Leila Wood, PhD, LMSW
Research Assistant Professor
University of Texas at Austin
School of Social Work

Suzanne Sankar, MSW
Executive Editor Field Educator
Simmons College School of Social Work

Suzanne Sankar:
Leila, in your recent article “‘No one talked about it’: Social Work Field Placements and Sexual Harassment,” you and your coauthor, Dr. Carrie Moylan, display a thorough knowledge of field education. As researchers on interpersonal and intimate partner violence, how did you both decide to investigate harassment in field placements (Wood & Moylan, 2017)? How did you become familiar with the dynamics of field placement learning?

Leila Wood: That’s a great question. Dr. Moylan and I had both read a 2014 article “Survey of Academic Field experiences (SAFE): Trainees Report Harassment and Assault” from the STEM fields and written by Clancy, Nelson, Rutherford, & Hinde. They had done a survey of sexual harassment and sexual assault in fieldwork in zoology, primatology, anthropology, and a lot of the field-based sciences.

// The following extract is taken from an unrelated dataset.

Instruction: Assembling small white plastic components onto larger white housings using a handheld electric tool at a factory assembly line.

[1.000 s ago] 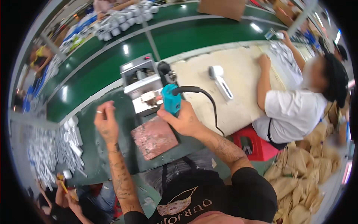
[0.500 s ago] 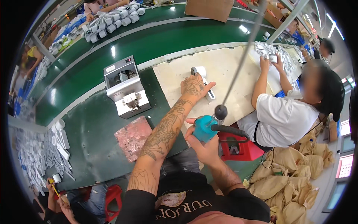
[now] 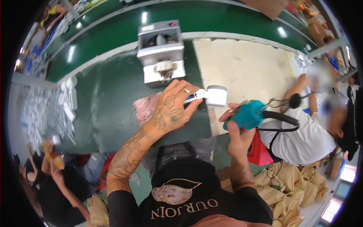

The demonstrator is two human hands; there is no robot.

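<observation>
My left hand point(image 3: 172, 108) is closed around the slim handle of a white appliance with a round cup-like head point(image 3: 216, 97) and a grey rim. It holds this appliance over the seam between the green table and the cream board, below the screw feeder point(image 3: 160, 56). The closed fingers of my right hand point(image 3: 239, 140) grip a teal electric screwdriver point(image 3: 247, 114), which lies tilted at the cream board's near edge. A black cable curves from its end. The screwdriver's tip is hard to make out, apart from the white appliance.
A worn pink pad point(image 3: 143, 109) lies left of the feeder's front. White and grey parts are heaped on the far left point(image 3: 43, 113). A co-worker in a white shirt point(image 3: 302, 138) sits on the right, near a red stool point(image 3: 259, 151) and tan sacks point(image 3: 283, 189). Beyond runs a green conveyor point(image 3: 223, 28).
My left hand has lifted the white appliance off the cream board and brought it left and nearer me. The view has turned left. My right hand still holds the electric screwdriver.
</observation>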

They had found extraordinarily high rates of sexual harassment and sexual assaults. I started thinking back to my field experiences. I have three social work degrees: BSW, MSSW, and PhD. I’ve supervised students: both as the on-site field instructor and as a professor. Because I’m from a more rural area, I’ve been the MSW off-site field instructor particularly for domestic violence and sexual assault agencies. So, I’ve done a lot of field supervision! As I was reading the article about sexual harassment in field-based sciences, I started to think about experiences with my students and my own experiences in field. I thought, “I wonder if we have this problem in social work, too?”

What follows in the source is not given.